No User Interaction, no Alerts: Azure MFA Cracked in an Hour

If you look inside your cybersecurity Christmas cracker later this month to discover a riddle asking – What takes an hour to execute, requires no user interaction, and doesn’t generate any notifications? You might be spitting your sherry out when you reverse the little strip of paper to learn that the answer is a critical vulnerability identified in Microsoft’s Multi-Factor Authentication (MFA) implementation.

A report released this week from Oasis Security’s research team has detailed the recent discovery, explanation, and remediation of a critical vulnerability in Microsoft’s MFA implementation.

Bypassing MFA

The report details how attackers were able to bypass MFA and gain unauthorized access to users’ accounts by exploiting the lack of rate limiting and an extended timeframe for validating the Time-Based One-Time Password (TOTP) codes generated by Microsoft’s Authenticator app.

The process involves the app generating a six-digit code based on a shared secret and the current time, with a new code created every 30 seconds. Users submit this code after entering their username and password.
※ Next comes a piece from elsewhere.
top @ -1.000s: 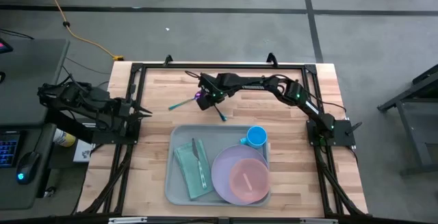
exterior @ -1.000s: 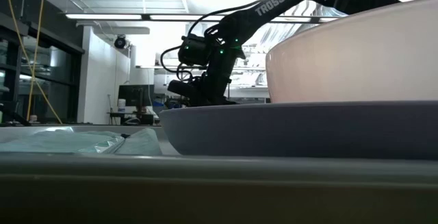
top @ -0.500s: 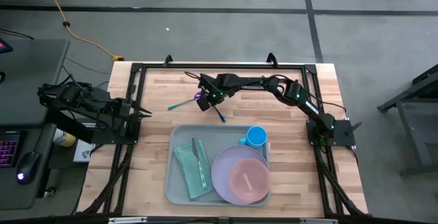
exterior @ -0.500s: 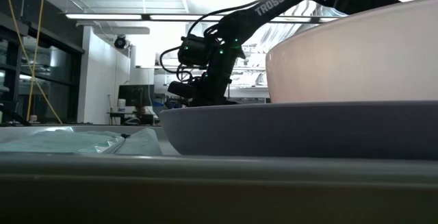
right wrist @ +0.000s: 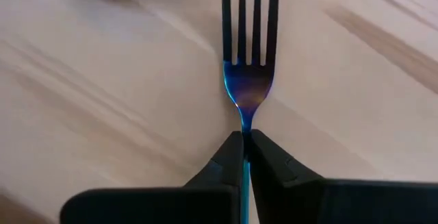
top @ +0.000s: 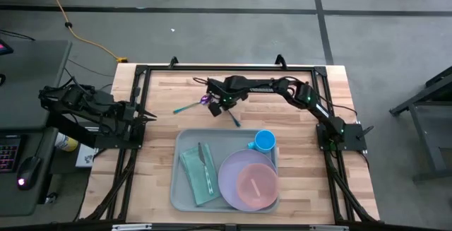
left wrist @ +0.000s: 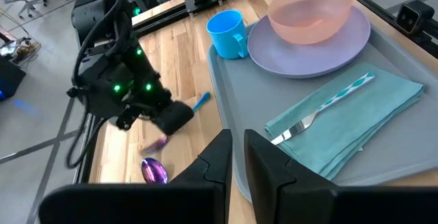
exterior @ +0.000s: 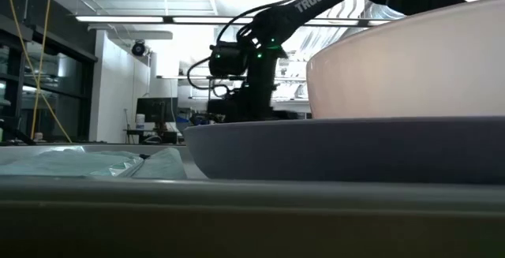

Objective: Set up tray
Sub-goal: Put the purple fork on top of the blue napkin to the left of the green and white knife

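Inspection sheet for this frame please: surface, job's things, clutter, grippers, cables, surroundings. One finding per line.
Surface: wooden table inside a black frame.
Job's things: tray holds a teal napkin with a fork on it, a lavender plate carrying a pink bowl, and a blue cup.
Clutter: a spoon with a purple bowl end lies on the wood beyond the tray.
Grippers: right gripper is shut on a dark fork, tines forward over the wood; left gripper waits at the table's left edge, holding nothing.
Cables: a yellow cable runs across the floor.
Surroundings: grey floor, desk at left.
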You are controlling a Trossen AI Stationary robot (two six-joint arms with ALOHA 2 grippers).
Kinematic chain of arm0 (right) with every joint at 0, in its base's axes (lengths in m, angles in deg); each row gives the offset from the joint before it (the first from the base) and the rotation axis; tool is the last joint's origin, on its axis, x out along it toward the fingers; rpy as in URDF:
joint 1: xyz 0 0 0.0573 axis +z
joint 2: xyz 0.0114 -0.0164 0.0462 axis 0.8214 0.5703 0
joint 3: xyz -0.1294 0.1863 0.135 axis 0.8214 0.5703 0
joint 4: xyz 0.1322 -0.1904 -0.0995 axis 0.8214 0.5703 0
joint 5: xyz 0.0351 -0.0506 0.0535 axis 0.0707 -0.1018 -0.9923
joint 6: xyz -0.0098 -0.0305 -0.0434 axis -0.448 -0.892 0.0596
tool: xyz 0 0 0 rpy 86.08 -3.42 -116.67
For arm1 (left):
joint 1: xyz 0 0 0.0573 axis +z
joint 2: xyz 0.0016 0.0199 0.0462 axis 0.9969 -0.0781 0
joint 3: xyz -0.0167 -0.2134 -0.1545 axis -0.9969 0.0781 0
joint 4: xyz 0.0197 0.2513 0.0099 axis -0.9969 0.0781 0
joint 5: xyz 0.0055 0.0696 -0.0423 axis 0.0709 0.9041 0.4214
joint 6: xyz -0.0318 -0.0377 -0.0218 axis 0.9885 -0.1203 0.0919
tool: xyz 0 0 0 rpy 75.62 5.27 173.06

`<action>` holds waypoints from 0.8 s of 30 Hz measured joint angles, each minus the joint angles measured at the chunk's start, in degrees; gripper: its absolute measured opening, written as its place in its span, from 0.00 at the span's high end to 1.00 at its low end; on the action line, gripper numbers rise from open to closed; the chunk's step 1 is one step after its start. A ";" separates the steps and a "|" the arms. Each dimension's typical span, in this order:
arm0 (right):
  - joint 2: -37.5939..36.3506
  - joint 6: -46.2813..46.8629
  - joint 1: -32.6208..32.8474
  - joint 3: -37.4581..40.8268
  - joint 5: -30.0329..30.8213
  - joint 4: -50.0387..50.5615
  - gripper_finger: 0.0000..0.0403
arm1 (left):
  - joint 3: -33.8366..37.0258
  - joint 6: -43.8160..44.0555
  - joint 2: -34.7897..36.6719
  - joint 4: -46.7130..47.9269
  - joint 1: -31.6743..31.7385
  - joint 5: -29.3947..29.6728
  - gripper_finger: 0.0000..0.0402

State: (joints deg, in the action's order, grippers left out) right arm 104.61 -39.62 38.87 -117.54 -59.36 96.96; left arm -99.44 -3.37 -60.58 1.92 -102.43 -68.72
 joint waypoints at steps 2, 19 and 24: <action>-0.74 -0.21 0.00 0.17 1.70 3.00 1.00 | 0.00 0.00 -0.01 0.00 0.00 -0.02 0.82; -9.44 1.22 1.45 -0.16 -0.97 3.40 1.00 | 0.00 -0.59 -0.02 0.09 0.00 -0.14 0.82; -11.84 3.40 5.61 -0.19 -3.83 0.21 1.00 | 0.00 -0.73 -0.01 0.18 0.00 -0.46 0.82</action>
State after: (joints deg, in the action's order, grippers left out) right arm 92.78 -36.21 44.49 -117.73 -63.18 97.18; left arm -99.44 -4.10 -60.59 2.11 -102.43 -69.18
The code is then sent via a post here for verification, which results in an acceptance or rejection, with ten consequent fail retries supported for a single session.

Crucially, however, this restriction of ten consequent failed attempts was only applied to the temporary session objective. Factor in delays from different time zones and between the validator and the user, and a more significant time delay and potential attack window is created.

The Oasis research team tested the vulnerability and found that this Microsoft vulnerability displayed a tolerance of around three minutes for a single code, two and a half minutes longer than the guideline timeframe of 30 seconds. During this elongated timeframe, the number of attempts available to attackers was six times higher than it should have been.

Multiple, Simultaneous Attempts

During their research, the Oasis team demonstrated a high rate of attempts to crack a six-digit code with a million combinations by rapidly creating new sessions. This method allowed for multiple simultaneous attempts, and during this time, account owners received no alerts about the numerous failed attempts.

Oasis immediately flagged the issue to Microsoft and worked closely with them to resolve it. This led to the implementation of stricter rate limits that kick in following a number of failed attempts. They have also released a blog post detailing the incident, which provides guidelines for organizations using MFA.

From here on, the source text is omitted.